*EXERCISE DETAILS:* Answer with a single number: how many lines in the listing below include "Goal"?

*DATA TO USE:*
--
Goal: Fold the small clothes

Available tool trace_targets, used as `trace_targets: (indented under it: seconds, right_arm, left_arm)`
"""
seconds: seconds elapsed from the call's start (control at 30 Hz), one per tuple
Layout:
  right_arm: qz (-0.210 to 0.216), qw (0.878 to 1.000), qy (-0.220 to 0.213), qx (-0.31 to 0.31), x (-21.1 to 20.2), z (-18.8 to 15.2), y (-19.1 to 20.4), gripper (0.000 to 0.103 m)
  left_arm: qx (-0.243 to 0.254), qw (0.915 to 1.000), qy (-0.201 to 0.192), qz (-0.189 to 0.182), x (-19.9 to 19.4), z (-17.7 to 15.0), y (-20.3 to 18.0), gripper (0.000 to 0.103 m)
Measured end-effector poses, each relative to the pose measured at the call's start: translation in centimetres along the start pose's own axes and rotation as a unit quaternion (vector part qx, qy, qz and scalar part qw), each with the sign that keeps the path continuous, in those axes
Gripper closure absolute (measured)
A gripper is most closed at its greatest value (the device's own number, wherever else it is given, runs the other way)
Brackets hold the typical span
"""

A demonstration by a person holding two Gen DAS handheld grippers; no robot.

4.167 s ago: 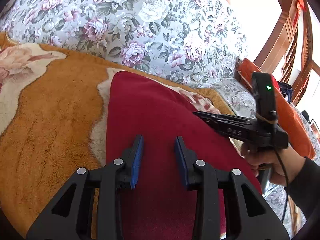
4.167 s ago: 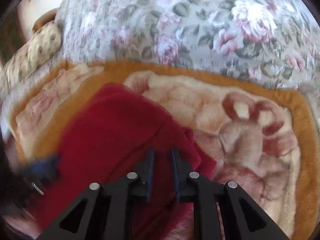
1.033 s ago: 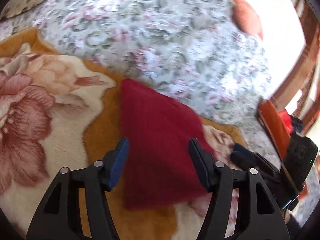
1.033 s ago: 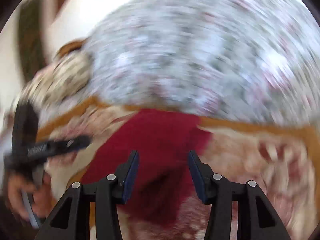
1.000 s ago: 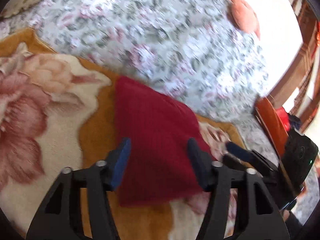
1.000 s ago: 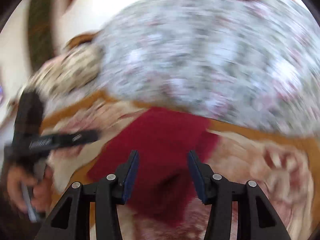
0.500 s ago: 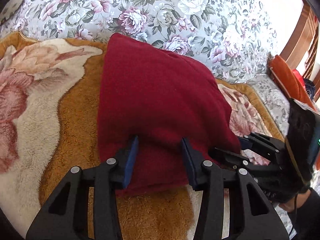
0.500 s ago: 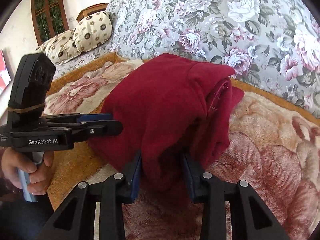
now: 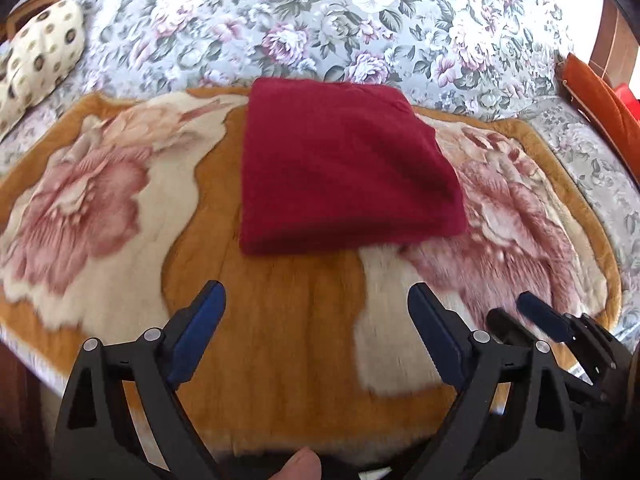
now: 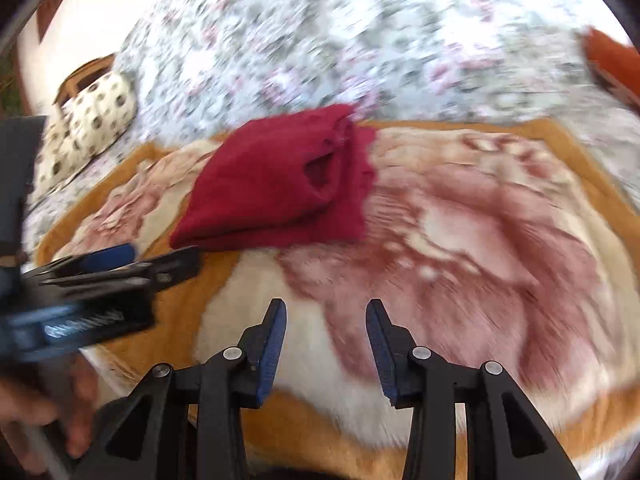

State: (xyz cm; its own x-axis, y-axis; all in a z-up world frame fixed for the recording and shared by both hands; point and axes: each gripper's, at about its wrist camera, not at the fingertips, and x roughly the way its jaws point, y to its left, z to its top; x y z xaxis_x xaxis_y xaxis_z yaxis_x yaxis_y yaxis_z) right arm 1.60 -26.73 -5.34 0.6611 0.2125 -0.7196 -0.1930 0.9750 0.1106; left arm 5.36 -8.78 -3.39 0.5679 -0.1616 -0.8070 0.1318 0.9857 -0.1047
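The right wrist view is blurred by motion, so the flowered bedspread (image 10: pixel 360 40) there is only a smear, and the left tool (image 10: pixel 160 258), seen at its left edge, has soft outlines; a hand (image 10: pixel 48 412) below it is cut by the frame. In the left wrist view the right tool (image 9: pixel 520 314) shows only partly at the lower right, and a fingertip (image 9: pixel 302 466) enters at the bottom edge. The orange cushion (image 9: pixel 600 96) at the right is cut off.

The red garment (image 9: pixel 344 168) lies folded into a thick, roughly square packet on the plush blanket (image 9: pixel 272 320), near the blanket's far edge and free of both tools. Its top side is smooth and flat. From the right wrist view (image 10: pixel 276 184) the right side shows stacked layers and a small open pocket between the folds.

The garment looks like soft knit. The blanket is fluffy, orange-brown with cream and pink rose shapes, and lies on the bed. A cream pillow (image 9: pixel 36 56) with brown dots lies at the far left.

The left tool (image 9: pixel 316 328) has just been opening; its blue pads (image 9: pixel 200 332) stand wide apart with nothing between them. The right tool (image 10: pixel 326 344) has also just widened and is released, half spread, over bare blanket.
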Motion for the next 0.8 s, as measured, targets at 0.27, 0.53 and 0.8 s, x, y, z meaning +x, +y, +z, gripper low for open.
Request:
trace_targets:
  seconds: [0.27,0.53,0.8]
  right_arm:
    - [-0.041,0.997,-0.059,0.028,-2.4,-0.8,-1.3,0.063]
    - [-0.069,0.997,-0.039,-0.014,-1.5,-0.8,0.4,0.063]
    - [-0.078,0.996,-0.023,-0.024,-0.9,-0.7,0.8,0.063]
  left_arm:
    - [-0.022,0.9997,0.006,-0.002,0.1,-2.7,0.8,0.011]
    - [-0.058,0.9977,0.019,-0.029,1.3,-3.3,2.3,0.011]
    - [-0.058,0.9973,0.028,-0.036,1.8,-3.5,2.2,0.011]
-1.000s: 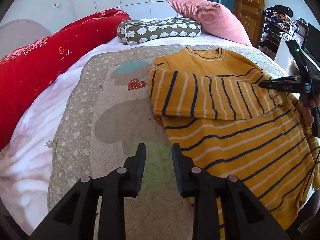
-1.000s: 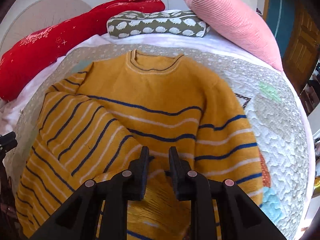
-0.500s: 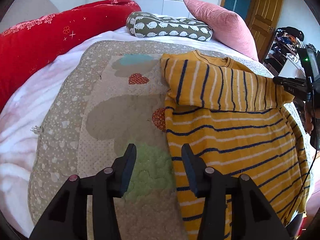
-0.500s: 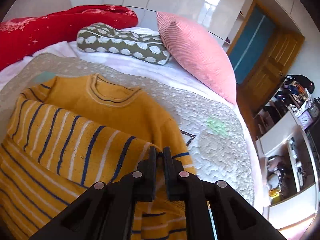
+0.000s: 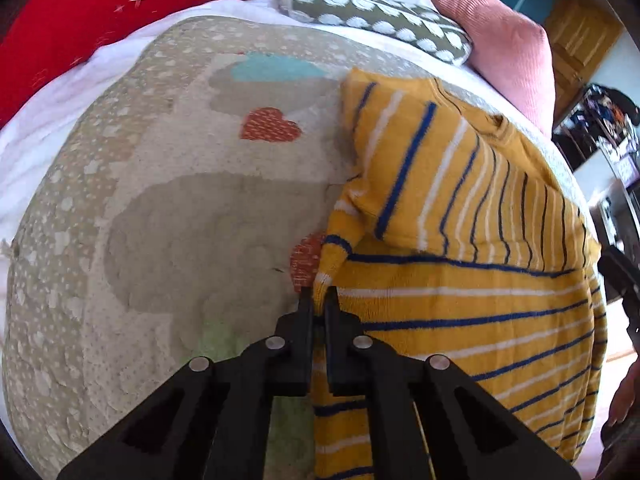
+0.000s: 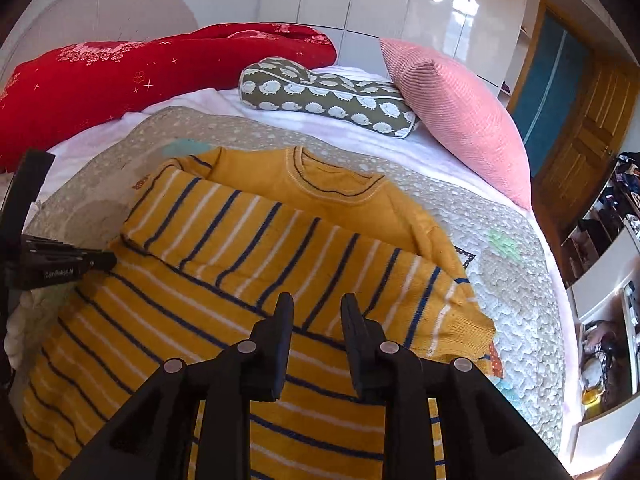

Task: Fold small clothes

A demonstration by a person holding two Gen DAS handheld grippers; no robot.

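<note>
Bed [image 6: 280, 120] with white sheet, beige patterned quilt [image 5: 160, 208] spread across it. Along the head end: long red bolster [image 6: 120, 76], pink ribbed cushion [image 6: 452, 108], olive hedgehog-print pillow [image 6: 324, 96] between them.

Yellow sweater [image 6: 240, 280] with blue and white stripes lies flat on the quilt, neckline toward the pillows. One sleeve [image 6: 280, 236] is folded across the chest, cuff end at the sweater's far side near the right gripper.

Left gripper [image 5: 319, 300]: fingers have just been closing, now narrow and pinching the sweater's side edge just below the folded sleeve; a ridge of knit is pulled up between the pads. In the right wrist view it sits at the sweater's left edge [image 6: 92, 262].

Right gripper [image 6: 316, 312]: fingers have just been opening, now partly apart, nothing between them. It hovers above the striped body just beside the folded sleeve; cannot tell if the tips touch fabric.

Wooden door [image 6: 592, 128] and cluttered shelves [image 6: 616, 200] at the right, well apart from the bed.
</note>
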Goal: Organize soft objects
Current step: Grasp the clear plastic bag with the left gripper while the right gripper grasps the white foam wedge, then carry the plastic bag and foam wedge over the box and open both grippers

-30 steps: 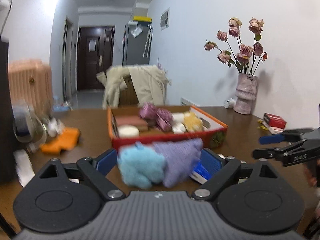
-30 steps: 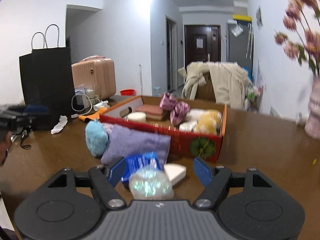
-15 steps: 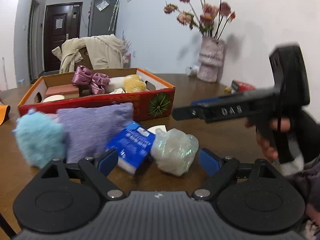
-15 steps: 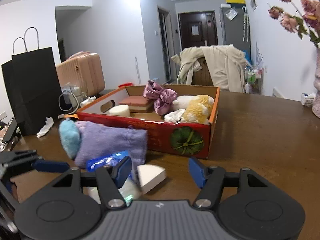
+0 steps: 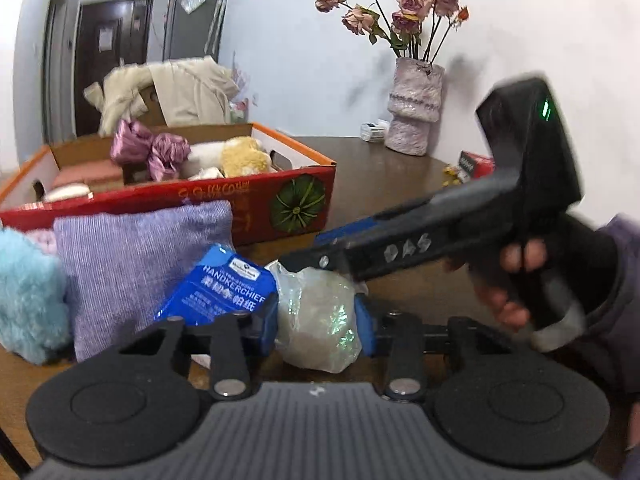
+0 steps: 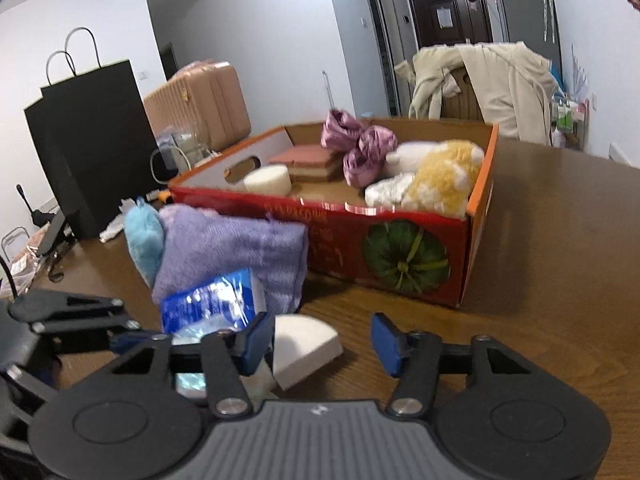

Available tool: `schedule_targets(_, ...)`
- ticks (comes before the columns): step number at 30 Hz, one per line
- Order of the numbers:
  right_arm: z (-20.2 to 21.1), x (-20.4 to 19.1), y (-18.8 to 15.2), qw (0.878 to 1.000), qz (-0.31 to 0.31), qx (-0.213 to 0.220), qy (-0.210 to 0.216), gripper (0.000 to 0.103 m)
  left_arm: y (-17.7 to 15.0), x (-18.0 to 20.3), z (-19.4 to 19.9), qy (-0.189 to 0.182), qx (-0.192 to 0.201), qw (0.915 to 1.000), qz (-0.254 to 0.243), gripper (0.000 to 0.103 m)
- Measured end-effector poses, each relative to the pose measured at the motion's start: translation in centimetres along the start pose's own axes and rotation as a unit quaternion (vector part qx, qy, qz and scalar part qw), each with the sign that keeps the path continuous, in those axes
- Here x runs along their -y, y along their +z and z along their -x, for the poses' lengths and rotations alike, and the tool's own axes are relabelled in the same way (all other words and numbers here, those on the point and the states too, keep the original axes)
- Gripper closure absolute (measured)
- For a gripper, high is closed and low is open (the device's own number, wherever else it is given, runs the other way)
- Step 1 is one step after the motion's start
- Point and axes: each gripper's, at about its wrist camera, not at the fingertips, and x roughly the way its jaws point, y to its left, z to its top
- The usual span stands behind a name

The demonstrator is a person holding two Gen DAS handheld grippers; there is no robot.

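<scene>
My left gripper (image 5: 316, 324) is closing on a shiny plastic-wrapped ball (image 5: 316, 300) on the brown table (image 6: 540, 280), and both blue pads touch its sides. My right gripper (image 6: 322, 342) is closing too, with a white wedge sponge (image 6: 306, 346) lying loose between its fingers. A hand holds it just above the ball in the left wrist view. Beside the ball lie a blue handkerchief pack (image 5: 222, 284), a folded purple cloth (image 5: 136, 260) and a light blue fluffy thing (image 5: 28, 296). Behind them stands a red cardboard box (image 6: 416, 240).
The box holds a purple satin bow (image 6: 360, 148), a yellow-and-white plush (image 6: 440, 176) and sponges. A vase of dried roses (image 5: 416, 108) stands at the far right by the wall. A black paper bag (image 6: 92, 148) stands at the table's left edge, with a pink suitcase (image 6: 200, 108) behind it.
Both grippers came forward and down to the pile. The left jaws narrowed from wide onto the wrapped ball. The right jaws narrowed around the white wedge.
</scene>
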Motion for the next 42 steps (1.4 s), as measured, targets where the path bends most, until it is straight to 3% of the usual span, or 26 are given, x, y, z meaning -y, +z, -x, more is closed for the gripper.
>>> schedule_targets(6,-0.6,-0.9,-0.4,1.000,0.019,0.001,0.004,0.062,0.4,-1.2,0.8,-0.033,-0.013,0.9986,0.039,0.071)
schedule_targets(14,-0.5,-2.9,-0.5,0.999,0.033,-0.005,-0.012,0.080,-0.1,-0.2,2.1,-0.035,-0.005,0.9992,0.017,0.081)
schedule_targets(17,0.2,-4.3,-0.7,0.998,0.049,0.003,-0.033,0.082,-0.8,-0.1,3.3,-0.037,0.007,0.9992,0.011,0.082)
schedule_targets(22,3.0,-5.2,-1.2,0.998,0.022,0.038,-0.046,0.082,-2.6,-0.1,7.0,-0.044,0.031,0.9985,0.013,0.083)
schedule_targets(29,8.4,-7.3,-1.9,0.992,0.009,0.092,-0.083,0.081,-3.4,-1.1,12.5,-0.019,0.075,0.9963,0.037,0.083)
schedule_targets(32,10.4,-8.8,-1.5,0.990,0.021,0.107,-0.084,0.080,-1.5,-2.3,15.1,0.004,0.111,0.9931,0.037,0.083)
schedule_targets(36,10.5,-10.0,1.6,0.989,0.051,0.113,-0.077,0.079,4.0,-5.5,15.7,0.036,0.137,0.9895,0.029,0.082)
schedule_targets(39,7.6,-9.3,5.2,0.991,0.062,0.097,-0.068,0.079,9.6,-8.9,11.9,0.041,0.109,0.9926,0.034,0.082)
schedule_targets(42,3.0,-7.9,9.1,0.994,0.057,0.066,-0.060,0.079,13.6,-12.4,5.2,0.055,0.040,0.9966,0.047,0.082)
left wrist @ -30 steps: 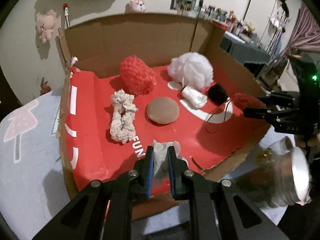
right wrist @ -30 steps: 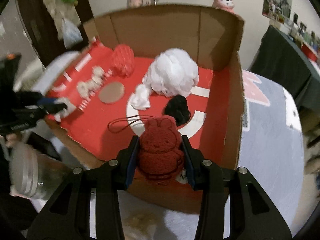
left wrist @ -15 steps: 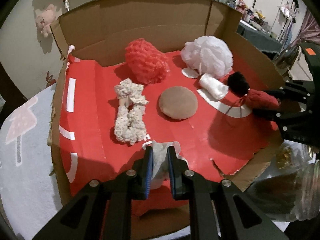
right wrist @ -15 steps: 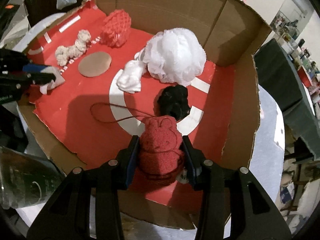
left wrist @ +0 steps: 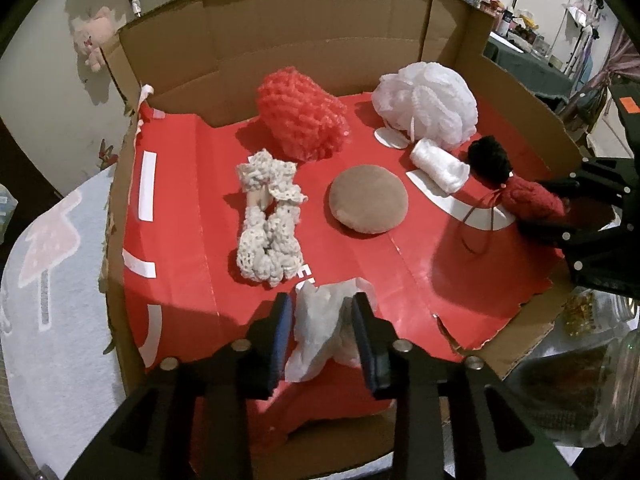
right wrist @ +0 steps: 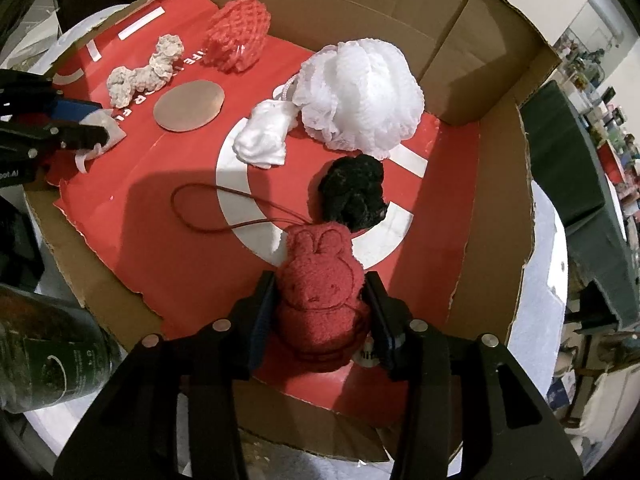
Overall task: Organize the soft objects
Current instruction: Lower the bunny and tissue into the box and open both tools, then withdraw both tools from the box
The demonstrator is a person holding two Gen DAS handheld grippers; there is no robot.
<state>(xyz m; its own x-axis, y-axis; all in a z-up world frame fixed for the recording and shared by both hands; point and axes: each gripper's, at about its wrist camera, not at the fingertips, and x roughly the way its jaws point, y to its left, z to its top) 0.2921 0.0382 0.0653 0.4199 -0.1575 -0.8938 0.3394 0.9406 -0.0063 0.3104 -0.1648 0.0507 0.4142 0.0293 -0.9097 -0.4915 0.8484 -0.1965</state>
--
*ANSWER TO THIS PROBLEM:* 2